- [YOUR TASK] If a line in the listing includes the word "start", copy it out.

- [SOURCE MATERIAL]
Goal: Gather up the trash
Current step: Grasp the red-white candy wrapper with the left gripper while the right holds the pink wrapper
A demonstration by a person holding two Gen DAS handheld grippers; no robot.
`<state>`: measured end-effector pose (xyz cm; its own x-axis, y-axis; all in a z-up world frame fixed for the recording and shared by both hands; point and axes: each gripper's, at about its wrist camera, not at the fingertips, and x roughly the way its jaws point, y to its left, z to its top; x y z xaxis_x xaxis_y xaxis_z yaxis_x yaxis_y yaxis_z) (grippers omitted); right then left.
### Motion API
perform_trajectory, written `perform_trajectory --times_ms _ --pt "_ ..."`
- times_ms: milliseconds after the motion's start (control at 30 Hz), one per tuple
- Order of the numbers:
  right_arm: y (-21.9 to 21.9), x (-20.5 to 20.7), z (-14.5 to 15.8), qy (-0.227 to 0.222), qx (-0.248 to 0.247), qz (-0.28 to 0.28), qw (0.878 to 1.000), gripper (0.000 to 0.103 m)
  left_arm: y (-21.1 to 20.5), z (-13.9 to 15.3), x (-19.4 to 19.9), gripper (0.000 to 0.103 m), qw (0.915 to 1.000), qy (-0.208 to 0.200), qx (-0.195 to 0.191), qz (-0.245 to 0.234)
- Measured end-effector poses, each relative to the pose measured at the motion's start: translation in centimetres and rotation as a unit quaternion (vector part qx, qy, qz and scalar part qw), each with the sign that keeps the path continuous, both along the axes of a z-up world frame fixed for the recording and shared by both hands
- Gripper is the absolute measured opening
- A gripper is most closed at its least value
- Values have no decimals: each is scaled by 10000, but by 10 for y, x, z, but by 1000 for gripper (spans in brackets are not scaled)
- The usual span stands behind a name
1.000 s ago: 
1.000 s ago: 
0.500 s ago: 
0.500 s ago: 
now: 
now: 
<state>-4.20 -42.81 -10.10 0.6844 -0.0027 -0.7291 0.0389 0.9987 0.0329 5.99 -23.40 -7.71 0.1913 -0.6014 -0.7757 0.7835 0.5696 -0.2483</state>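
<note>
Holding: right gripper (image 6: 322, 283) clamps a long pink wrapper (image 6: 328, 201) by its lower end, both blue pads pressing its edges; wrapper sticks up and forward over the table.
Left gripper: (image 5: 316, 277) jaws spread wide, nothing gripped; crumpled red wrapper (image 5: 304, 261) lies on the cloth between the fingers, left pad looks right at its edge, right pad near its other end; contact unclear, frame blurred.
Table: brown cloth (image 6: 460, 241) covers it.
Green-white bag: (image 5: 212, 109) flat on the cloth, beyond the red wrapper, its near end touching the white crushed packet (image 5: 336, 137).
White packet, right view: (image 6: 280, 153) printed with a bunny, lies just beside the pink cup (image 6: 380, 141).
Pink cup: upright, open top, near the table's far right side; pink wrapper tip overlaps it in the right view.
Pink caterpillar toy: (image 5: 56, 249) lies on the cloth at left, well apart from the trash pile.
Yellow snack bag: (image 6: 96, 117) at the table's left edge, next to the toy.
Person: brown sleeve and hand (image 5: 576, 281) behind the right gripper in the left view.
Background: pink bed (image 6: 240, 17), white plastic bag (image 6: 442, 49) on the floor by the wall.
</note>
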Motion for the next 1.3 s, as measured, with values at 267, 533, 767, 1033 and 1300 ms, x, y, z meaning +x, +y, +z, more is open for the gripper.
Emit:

- [WRITTEN SOLUTION]
- times_ms: milliseconds after the motion's start (control at 30 Hz), one per tuple
- Measured end-effector poses, each relative to the pose measured at the motion's start: translation in centimetres and rotation as a unit quaternion (vector part qx, qy, qz and scalar part qw), each with the sign that keeps the path continuous, both along the axes of a z-up world frame fixed for the recording and shared by both hands

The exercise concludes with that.